60 Foot DT&I Boxcar Weathered

I busied myself recently with the weathering of this double-door DT&I 60 foot boxcar for Brian Smith.  I'm happy enough with the results to show the boxcar here.  Note the areas below the door tracks receive less paint fading and grime

This boxcar is an older model made by Atlas, and since the doors can be opened, I thought I should take advantage of that and do a bit of weathering inside as well.  Have a look...

The boxcar shell of this model easily lifts off of the chassis, and once that was done, I quickly brush painted the floor (which was shiny black plastic) first in grey, and then added a silver colour over top of that. With that dry, I smeared AK Interactive's Dark Rust randomly across the floor, and followed that by brushing on a thin black wash that would highlight the gaps between the steel floor "planks".

A few very thin strips of black electrical tape were cut to simulate some scrap banding that's been cast aside, and a scrap of cardboard dunnage as well as a 6 foot long 2x4 have been  left strewn about the floor.

To put the graffiti on the inside of the doors, I removed two of the doors and turned them upside down on my workbench to add a graffiti decal.  After the decal had properly set, I used a stiff bristled brush to paint on a number of rusty scrapes and scratches.

After masking a few areas of the outside walls, which in the end would show as recently painted patches, the green of the exterior walls was faded overall with my go-to Concrete Gray.  Rust streaks and scratch marks followed.

The wheels and trucks were given my usual treatment of camo brown spray paint and rust powders.  I make sure to mask off the wheel treads before spraying with the paint.

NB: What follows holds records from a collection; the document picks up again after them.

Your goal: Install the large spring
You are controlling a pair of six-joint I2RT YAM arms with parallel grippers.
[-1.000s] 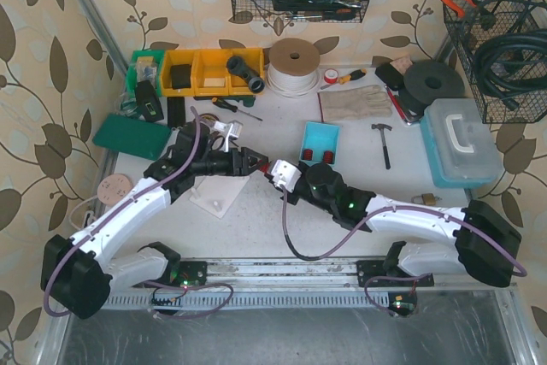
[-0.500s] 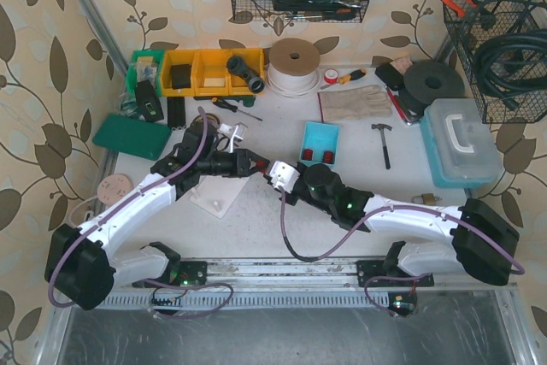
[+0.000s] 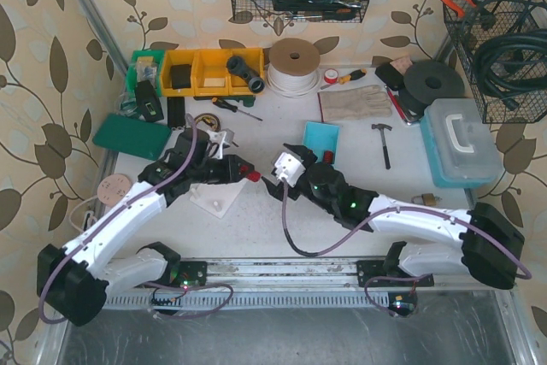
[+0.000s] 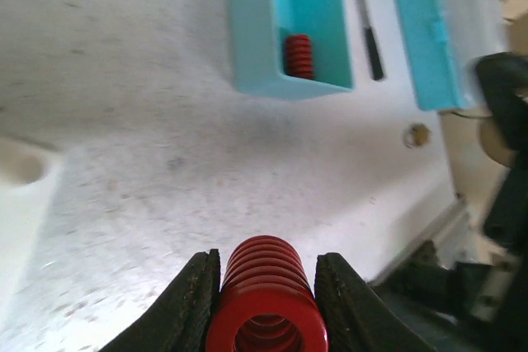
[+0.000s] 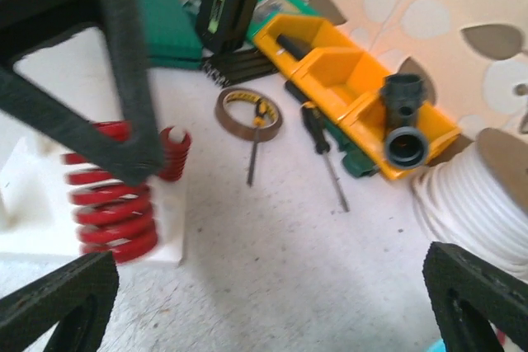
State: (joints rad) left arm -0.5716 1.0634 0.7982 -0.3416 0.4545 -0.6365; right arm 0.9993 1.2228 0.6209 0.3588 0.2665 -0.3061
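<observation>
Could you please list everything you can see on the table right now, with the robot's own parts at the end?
large spring: one, red, between the left gripper's fingers
smaller spring: one seen, red, inside the tray
tray: one, blue, table centre
block: one, white, under the left arm's wrist
bins: three, yellow, back left
cord spool: one, white, back centre
hammer: one, dark handle, right of the tray
toolbox: one, light blue, far right
left gripper: black fingers, closed on the large spring
right gripper: black fingers, wide open, left of the tray
</observation>
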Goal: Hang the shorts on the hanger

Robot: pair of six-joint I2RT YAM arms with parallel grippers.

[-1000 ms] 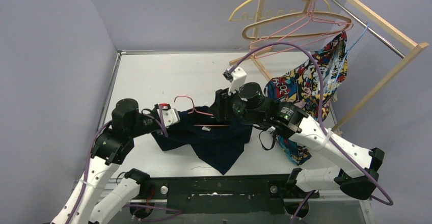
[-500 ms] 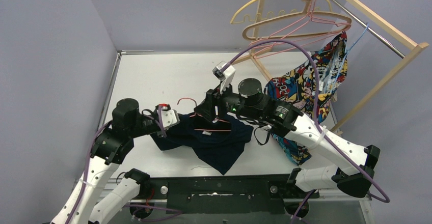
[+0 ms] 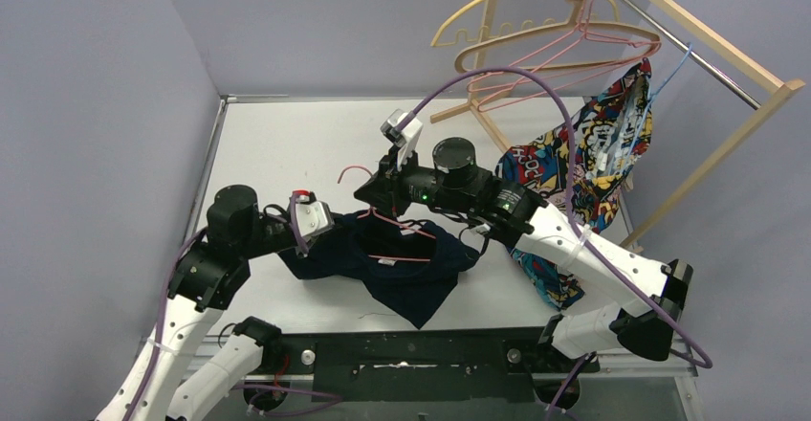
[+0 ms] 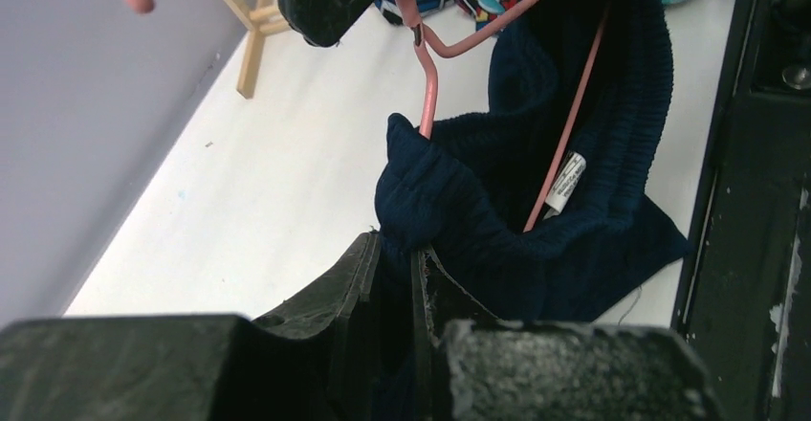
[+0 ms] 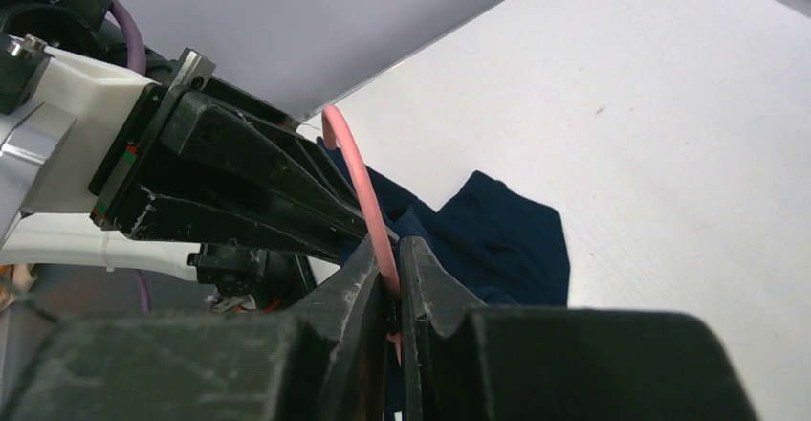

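Observation:
The navy shorts [image 3: 406, 273] lie bunched on the white table, waistband lifted open at the left. My left gripper [image 3: 330, 220] is shut on the waistband's edge, seen close in the left wrist view [image 4: 397, 258]. The pink hanger [image 3: 394, 239] has its lower frame inside the waist opening, beside the white label [image 4: 566, 180]. Its hook [image 3: 352, 169] sticks up to the left. My right gripper [image 3: 379, 197] is shut on the hanger's neck, just below the hook [image 5: 356, 167]; its jaws [image 5: 392, 254] pinch the pink wire above the shorts [image 5: 497, 234].
A wooden rack [image 3: 708, 48] stands at the back right with a yellow hanger [image 3: 497, 0], a tan hanger [image 3: 536, 43] and a colourful comic-print garment [image 3: 583, 167]. Grey walls close the left and back. A black rail [image 3: 411, 359] runs along the near edge.
My right gripper has moved left and a little farther back with the hanger, so the frame sits deeper in the waist opening. My left gripper has stayed shut on the waistband.

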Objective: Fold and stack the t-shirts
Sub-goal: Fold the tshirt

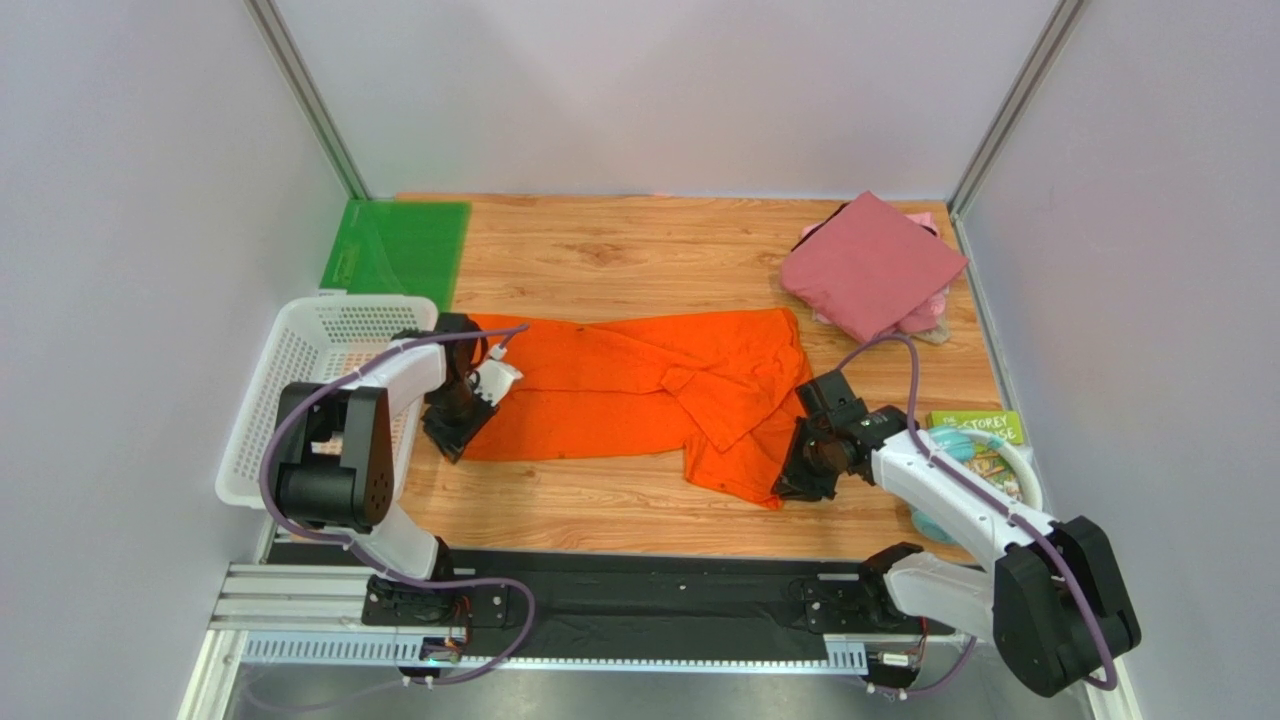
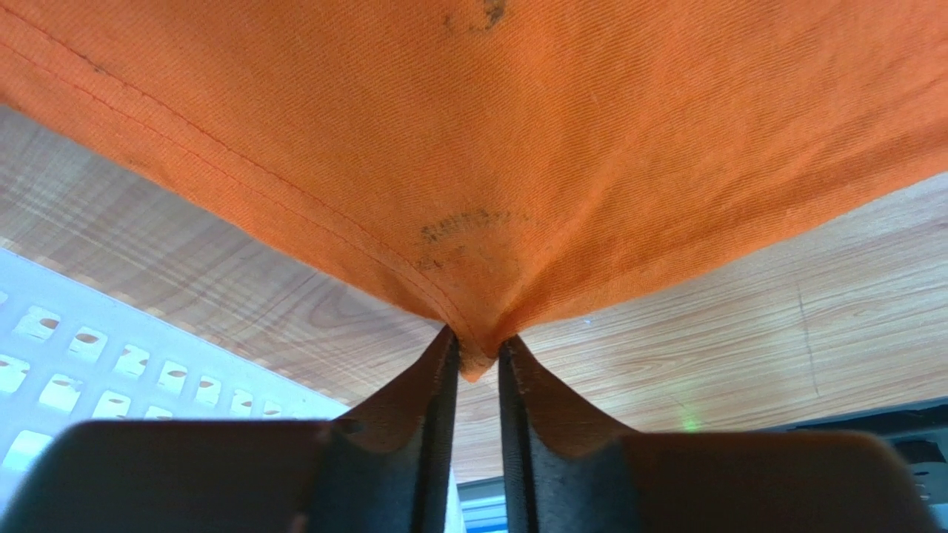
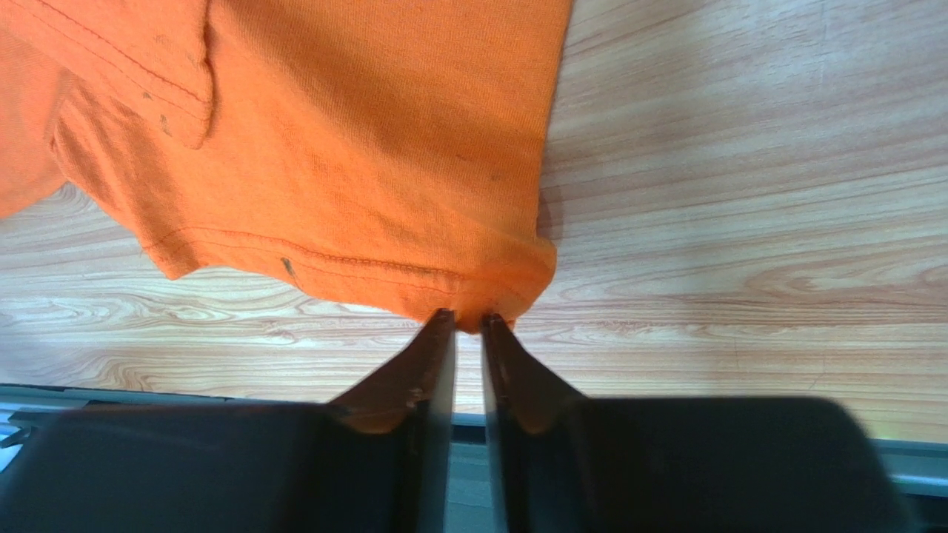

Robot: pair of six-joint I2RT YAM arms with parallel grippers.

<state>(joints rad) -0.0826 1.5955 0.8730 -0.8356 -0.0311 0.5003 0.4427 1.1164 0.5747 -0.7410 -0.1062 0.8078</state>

Once finished, I kind of think that this 60 footer looks right at home here on my GTW  Maybe I should have tried to keep it for myself...I wonder if Brian would have ever considered letting this one go...

Saturday 2 May 2020

HLCX 5556 (ex CP)

I like leaser engines...and so does my shortline JSSX.  I particularly like 'em when they look like industrial machines that have seen lots of hard service for a long time.  I suppose that the shortline doesn't really care what they look like, just as long as they run reliably.

So with that said...

About 4 years ago, on a visit to Ron Creasor, I saw that he had a very nice Kato model of a Canadian Pacific SD40 on his layout.  The engine was painted in CP's maroon and grey scheme, with the script style lettering, and as soon as I saw it, I thought how it might look if it was weather beaten and patched over as a lease engine.

I noticed the same engine for sale at the train show in Woodstock some time later, but didn't buy it. And then I saw it still for sale at Woodstock again a couple of times after that.  I finally bought it this past January and brought it home.  Glad I got it then, because the April show was cancelled and I don't know when the next one might be held.

A week after I bought it, I had a visit from Mark Yurek, and Mark took the engine home with him to install led lights as well as front end ditch lights for me.  He also did a real nice job setting up the engine to run at low speeds for me. After Mark returned it to me, I got busy with the weathering and patching.

Sadly, this is the only "before" photo that I took,...

I'll just jump from that straight to the photos of the completed weathering/patching.  I chose to place this engine under ownership of Helm Leasing, although I have no reason to believe that they actually may have had an SD40 in this paint scheme.

I removed the Canadian Pacific script lettering using MicroSol and cotton swabs.  The large grey patch was done by masking the area off and then spraying it with SP Lark Dark Gray.  The stenciled style HLCX lettering is Microscale decals.

Lots of overall grime, and some rusty streaking as well.  I might have gone a bit too little heavy with the grime. If I ever get to go to an open hobby shop, I'll want to pick up a set of MU hoses and cab sun shades for this locomotive.

A view below showing the ditchlights that Mark installed for me.